Work to complete: Every record is to be duplicated exactly as it reads, without its images.
--- Data under study Enclosed Below ---
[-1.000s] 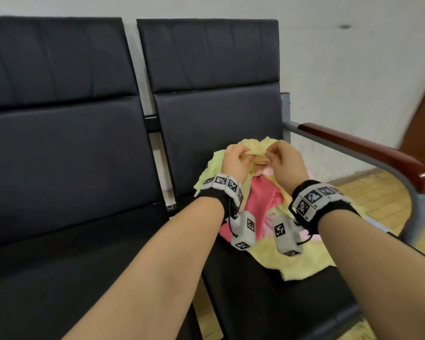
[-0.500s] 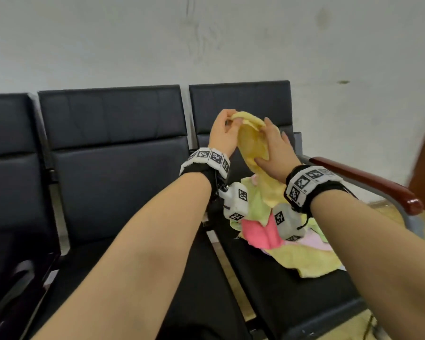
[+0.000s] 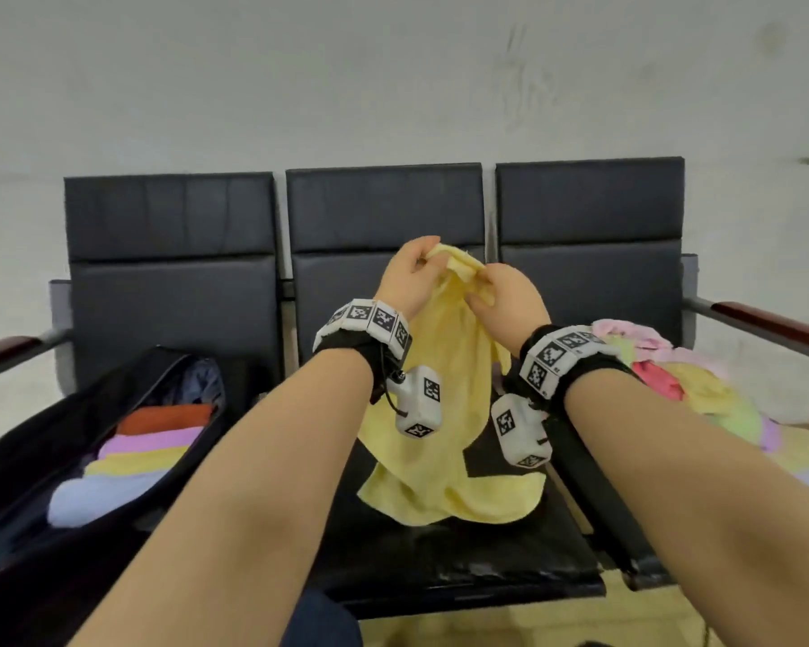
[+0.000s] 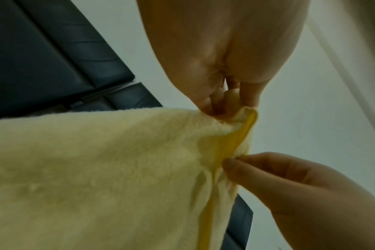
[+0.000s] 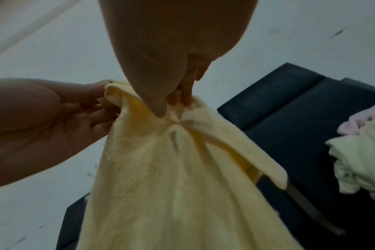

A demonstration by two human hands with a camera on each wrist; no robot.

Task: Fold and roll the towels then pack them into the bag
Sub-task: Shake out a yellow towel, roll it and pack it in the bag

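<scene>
Both hands have carried the yellow towel (image 3: 444, 413) clear of the pile (image 3: 701, 389), over the middle seat (image 3: 440, 553).

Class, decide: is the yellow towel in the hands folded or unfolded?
Unfolded: the yellow towel hangs loose and crumpled from the left hand and right hand pinching its top edge.

I see a pale yellow towel (image 3: 444, 413) hanging crumpled in front of the middle seat, its top edge bunched and raised, its lower end draped on the seat cushion. On the left seat lies an open dark bag (image 3: 66, 459) with rolled towels (image 3: 141, 459) packed side by side inside: orange, lilac, yellow and pale blue. On the right seat lies a loose heap of towels (image 3: 701, 389) in pink, green and yellow.
</scene>
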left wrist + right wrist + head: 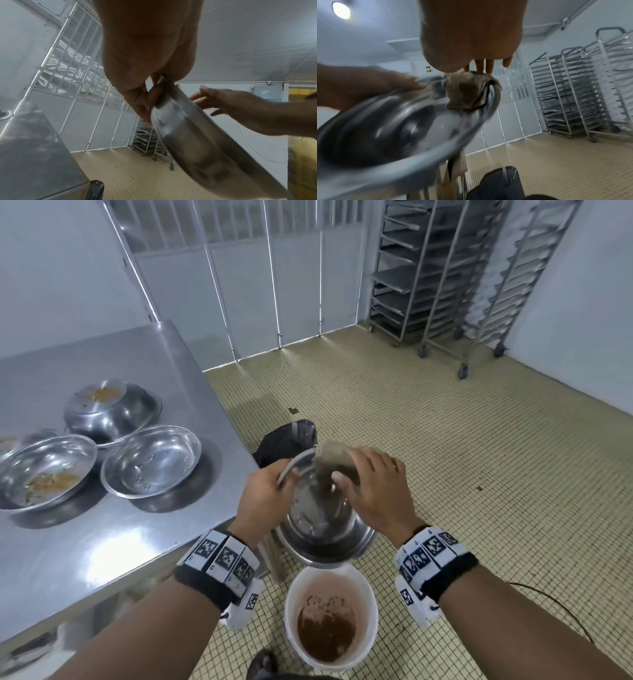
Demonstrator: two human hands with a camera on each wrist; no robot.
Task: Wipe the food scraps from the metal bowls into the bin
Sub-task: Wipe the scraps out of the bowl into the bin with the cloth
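Observation:
My left hand (263, 494) grips the rim of a metal bowl (322, 522), tilted with its lower edge over a white bucket (330, 614) that holds brown scraps. My right hand (373, 491) holds a grey-brown cloth (334, 460) against the bowl's upper inside wall. In the left wrist view my left hand's fingers (142, 100) pinch the bowl (197, 142) at its rim. The right wrist view shows the cloth (467, 93) under my right hand's fingertips (489, 66), pressed inside the blurred bowl (388, 129).
On the steel table (113, 542) at left sit a wiped bowl (152, 462), a bowl with brown scraps (44, 472) and an upturned bowl (111, 412). A black bin (286, 441) stands on the tiled floor beyond my hands. Wheeled tray racks (442, 275) line the far right wall.

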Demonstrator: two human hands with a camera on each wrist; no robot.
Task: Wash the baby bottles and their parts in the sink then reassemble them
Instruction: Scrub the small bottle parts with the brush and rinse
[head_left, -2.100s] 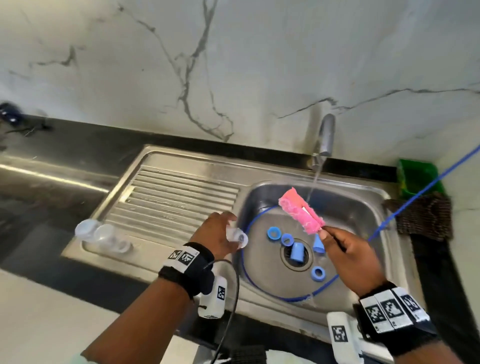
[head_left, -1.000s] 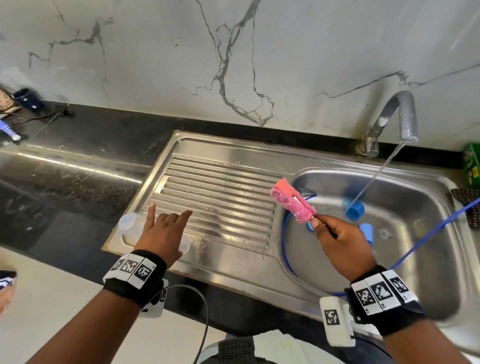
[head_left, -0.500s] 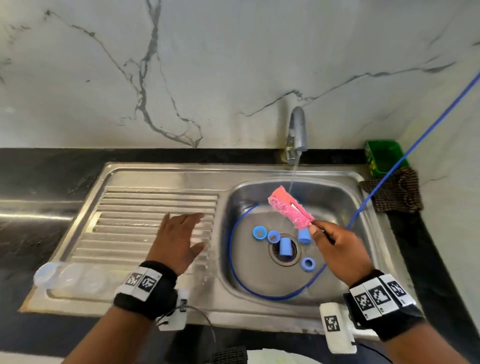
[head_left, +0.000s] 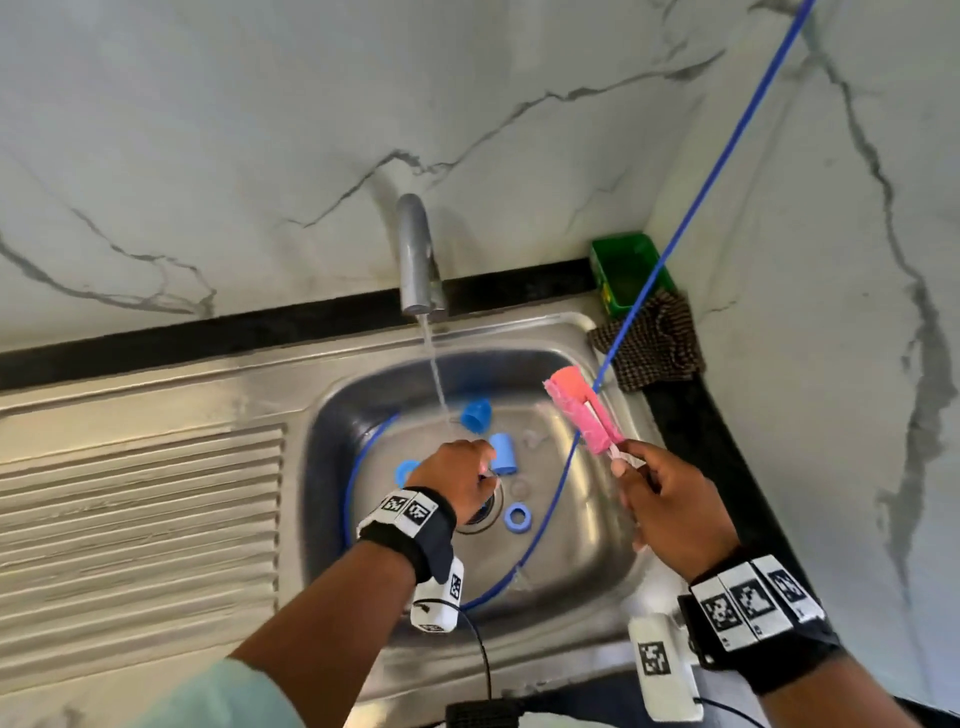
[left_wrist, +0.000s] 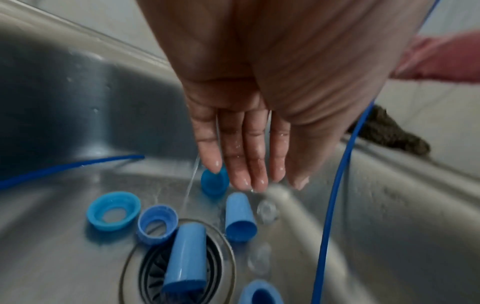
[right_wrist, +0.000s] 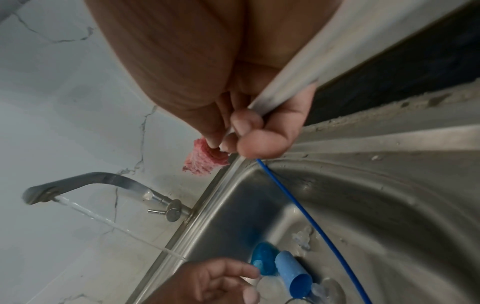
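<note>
Blue plastic bottle parts lie scattered on the floor of the steel sink basin (head_left: 597, 561): a tall cap (left_wrist: 185, 261) lies on its side across the drain strainer (left_wrist: 153, 273), a second tall cap (left_wrist: 240, 218) lies just beside it, and two screw rings (left_wrist: 113, 210) (left_wrist: 156, 224) rest next to each other to the left. A darker blue cap (head_left: 477, 414) sits nearer the tap, and another ring (head_left: 518, 516) lies by the drain. Clear teats (left_wrist: 267, 211) lie near the second cap (blurred, so their shape is hard to read).

The left hand (head_left: 457, 480) hangs over these parts with fingers (left_wrist: 245, 158) straight and together, wet, holding nothing. The right hand (head_left: 670, 512) grips the handle of a pink sponge bottle brush (head_left: 584, 415), raised above the basin's right side.

Water runs from the steel tap (head_left: 415, 260) into the basin. A thin blue hose (head_left: 701, 192) comes down from the upper right and loops round the basin floor. Behind the sink's right corner, a green tub (head_left: 626, 270) and a dark checked cloth (head_left: 654, 343) sit on the black bench (head_left: 208, 332), against a marble wall (head_left: 260, 130).
</note>
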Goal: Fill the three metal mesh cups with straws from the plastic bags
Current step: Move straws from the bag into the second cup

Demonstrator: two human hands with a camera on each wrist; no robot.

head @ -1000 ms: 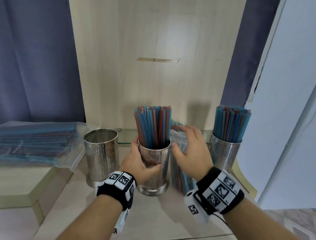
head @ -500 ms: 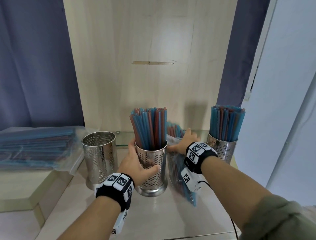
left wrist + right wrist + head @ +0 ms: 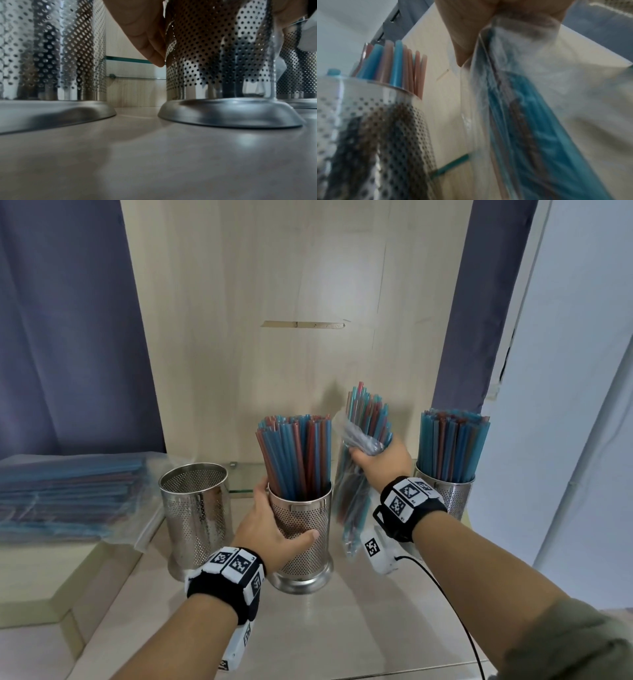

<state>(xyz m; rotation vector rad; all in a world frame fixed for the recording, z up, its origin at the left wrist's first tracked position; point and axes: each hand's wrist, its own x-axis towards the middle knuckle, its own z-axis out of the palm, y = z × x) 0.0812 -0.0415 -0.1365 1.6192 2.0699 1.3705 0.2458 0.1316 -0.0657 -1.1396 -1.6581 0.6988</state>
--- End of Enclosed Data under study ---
Answer space:
[-1.000s] 
[-0.500s] 
[+0.000s] 
[+0.000s] 
[+0.000s] 

A demonstration by two human hands with a camera on each wrist; no robot.

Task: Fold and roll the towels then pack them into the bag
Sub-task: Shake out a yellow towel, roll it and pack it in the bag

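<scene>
Both hands have carried the yellow towel (image 3: 444, 413) clear of the pile (image 3: 701, 389), over the middle seat (image 3: 440, 553).

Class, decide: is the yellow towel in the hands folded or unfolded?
Unfolded: the yellow towel hangs loose and crumpled from the left hand and right hand pinching its top edge.

I see a pale yellow towel (image 3: 444, 413) hanging crumpled in front of the middle seat, its top edge bunched and raised, its lower end draped on the seat cushion. On the left seat lies an open dark bag (image 3: 66, 459) with rolled towels (image 3: 141, 459) packed side by side inside: orange, lilac, yellow and pale blue. On the right seat lies a loose heap of towels (image 3: 701, 389) in pink, green and yellow.
</scene>
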left wrist + right wrist + head: 
Demonstrator: two human hands with a camera on each wrist; no robot.
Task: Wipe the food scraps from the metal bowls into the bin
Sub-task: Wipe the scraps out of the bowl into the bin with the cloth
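Observation:
My left hand (263, 494) grips the rim of a metal bowl (322, 522), tilted with its lower edge over a white bucket (330, 614) that holds brown scraps. My right hand (373, 491) holds a grey-brown cloth (334, 460) against the bowl's upper inside wall. In the left wrist view my left hand's fingers (142, 100) pinch the bowl (197, 142) at its rim. The right wrist view shows the cloth (467, 93) under my right hand's fingertips (489, 66), pressed inside the blurred bowl (388, 129).
On the steel table (113, 542) at left sit a wiped bowl (152, 462), a bowl with brown scraps (44, 472) and an upturned bowl (111, 412). A black bin (286, 441) stands on the tiled floor beyond my hands. Wheeled tray racks (442, 275) line the far right wall.
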
Demonstrator: two human hands with a camera on each wrist; no robot.
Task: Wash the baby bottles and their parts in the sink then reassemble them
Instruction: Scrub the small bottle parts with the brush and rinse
[head_left, -2.100s] 
[head_left, -1.000s] 
[head_left, -0.500s] 
[head_left, +0.000s] 
[left_wrist, +0.000s] 
[right_wrist, +0.000s] 
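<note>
Blue plastic bottle parts lie scattered on the floor of the steel sink basin (head_left: 597, 561): a tall cap (left_wrist: 185, 261) lies on its side across the drain strainer (left_wrist: 153, 273), a second tall cap (left_wrist: 240, 218) lies just beside it, and two screw rings (left_wrist: 113, 210) (left_wrist: 156, 224) rest next to each other to the left. A darker blue cap (head_left: 477, 414) sits nearer the tap, and another ring (head_left: 518, 516) lies by the drain. Clear teats (left_wrist: 267, 211) lie near the second cap (blurred, so their shape is hard to read).

The left hand (head_left: 457, 480) hangs over these parts with fingers (left_wrist: 245, 158) straight and together, wet, holding nothing. The right hand (head_left: 670, 512) grips the handle of a pink sponge bottle brush (head_left: 584, 415), raised above the basin's right side.

Water runs from the steel tap (head_left: 415, 260) into the basin. A thin blue hose (head_left: 701, 192) comes down from the upper right and loops round the basin floor. Behind the sink's right corner, a green tub (head_left: 626, 270) and a dark checked cloth (head_left: 654, 343) sit on the black bench (head_left: 208, 332), against a marble wall (head_left: 260, 130).
</note>
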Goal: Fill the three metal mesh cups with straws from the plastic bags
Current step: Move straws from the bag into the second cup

Demonstrator: two human hands with a camera on each wrist; no robot.

head @ -1000 ms: 
head @ -500 ms: 
left wrist + right wrist + head @ +0 ms: 

<state>(xyz m; rotation vector rad; all in a world frame fixed for the recording, z up, its origin at the left wrist's first tracked position; point and axes: each hand's wrist, its own x-axis towards the middle knuckle, its own z-axis out of the palm, y = z × x) 0.0812 -0.0415 -0.1365 1.6192 2.0699 1.3705 0.2458 0.1316 -0.0657 -1.1396 -1.6581 0.6988</state>

No more output will be added to the exercise.